On Mikhail Bakhtin and Human Studies
(with continual reference to Moscow and Sheffield)
Professor Emerson’s lecture, on the occasion of the 50th Anniversary of Russian and Slavonic Studies at the University of Sheffield, addresses some of the following questions:
• What human studies (and in particular the study of literary culture and value) can hope to do;
• How the thought of Mikhail Bakhtin can help us to do it;
• How scholars at Sheffield pursue a “philosophy of the human” through a Russian and Slavonic lens.
Every vital field that is perceived as failing to provide basic services or commercially viable goods is destined to be in a permanent “value crisis.” But repeating the mantra of a “crisis of the humanities” is a sorry way to approach the challenges of one’s job. The task, rather, is to argue for the absolute necessity of certain threatened virtues: serious study of world languages, human dignity as a cognitive value, organic as opposed to mechanical systems, and the empirical benefits of patience and real (deep) time.
About our speaker:
Caryl Emerson is A. Watson Armour III University Professor Emeritus of Slavic Languages and Literatures Emerita at Princeton University. She has written on the work of Mikhail Bakhtin in a number of prominent publications including her seminal book Mikhail Bakhtin: Creation of a Prosaics (with Gary Saul Morson, 1990) and The First Hundred Years of Mikhail Bakhtin (1997) and translated texts such as Bakhtin’s Problems of Dostoevsky’s Poetics (1984) and the collection The Dialogic Imagination (with Michael Holquist, 1981). She has also written widely on nineteenth-century Russian literature and opera, resulting in such works as The Cambridge Introduction to Russian Literature (2008) and All the Same the Words Don’t Go Away (Essays on Authors, Heroes, Aesthetics, and Stage Adaptations from the Russian Tradition) (2011).

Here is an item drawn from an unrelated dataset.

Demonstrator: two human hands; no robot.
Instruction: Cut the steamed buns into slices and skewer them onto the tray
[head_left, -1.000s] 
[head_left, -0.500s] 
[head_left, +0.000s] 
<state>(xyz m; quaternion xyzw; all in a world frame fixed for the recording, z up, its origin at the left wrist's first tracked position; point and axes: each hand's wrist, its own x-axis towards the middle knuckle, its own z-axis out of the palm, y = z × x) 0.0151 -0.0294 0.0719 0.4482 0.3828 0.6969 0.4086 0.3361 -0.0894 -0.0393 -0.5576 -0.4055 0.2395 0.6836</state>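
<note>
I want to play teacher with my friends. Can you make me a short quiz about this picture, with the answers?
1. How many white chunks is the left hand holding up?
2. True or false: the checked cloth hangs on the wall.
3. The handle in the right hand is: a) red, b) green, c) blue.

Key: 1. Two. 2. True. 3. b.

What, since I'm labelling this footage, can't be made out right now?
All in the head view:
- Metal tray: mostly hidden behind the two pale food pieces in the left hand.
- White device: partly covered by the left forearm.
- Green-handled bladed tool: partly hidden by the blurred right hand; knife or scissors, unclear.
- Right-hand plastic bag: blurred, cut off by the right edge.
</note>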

The lecture took place at 4pm, Friday 28 October 2016
Followed by wine reception
Humanities Research Institute
Gell St. Sheffield.
An audio recording of the lecture is available here.
XVI International Bakhtin Conference
Bakhtin in the Post-Revolutionary Era
Shanghai, China 6-10 September 2017
In addition to The Complete Works of Mikhail Bakhtin (7 vols) published in Chinese in 2009, recently a new multi-volume publication on Bakhtin appeared in China (2014), featuring five volumes of classic and new research on the global afterlives of Bakhtin. A consummation of more than three decades of concerted investment in research on Bakhtin in China, the five titles include Chinese Scholars on Bakhtin; Russian Scholars on Bakhtin; Euro-American Scholars on Bakhtin; Bakhtin in Conversations; and Bakhtin in the Eyes of Contemporary Scholars. This five-volume publication confirms the special status of Bakhtin Studies in the Chinese academy, while also offering an occasion to take stock of the specific circumstances shaping the extraordinary appeal and impact of Bakhtin in China, not least by examining these in the context of similar developments elsewhere.
As the very place where Bakhtin Studies in China began in 1982, Fudan University is proud to host the 16th International Bakhtin Conference in Shanghai (September 6-10, 2017), under the aegis of its College of Foreign Languages and Literatures. 2017 marks the 100th anniversary of the Russian Revolution, and we are genuinely thrilled to provide a forum for reflection on the legacies of Bahktin in the post-revolutionary era. All scholars working on problems related to Bakhtin and history, language, literature, the arts, cultural studies and culture theory, philosophy, and other topics representing the broadest possible range of scholarly and artistic engagement, are warmly welcome to take part in this conference.
The relationship between a Chinese Bakhtin and other interpretations of Bakhtin in the post-revolutionary era features among the major themes we would like to explore at this conference. In addition, we have a few other priorities in mind (listed below, under a-c), though we would also welcome any other abstracts or panel proposals that deal in a focused manner with Bakhtin, the Bakhtin Circle, and the wider significance of their work.
a) Bakhtin and the history of the novel. While Bakhtin’s contribution to narratology has generated voluminous comments, his thoughts on the formal and cultural history of the novel, as articulated in The Dialogic Imagination and in other works, often go unnoticed. We encourage papers and panel proposals that study Bakhtin’s insight into the novel and its history as a literary genre, either on its own or in conjunction with works by other historians and theorists of the novel.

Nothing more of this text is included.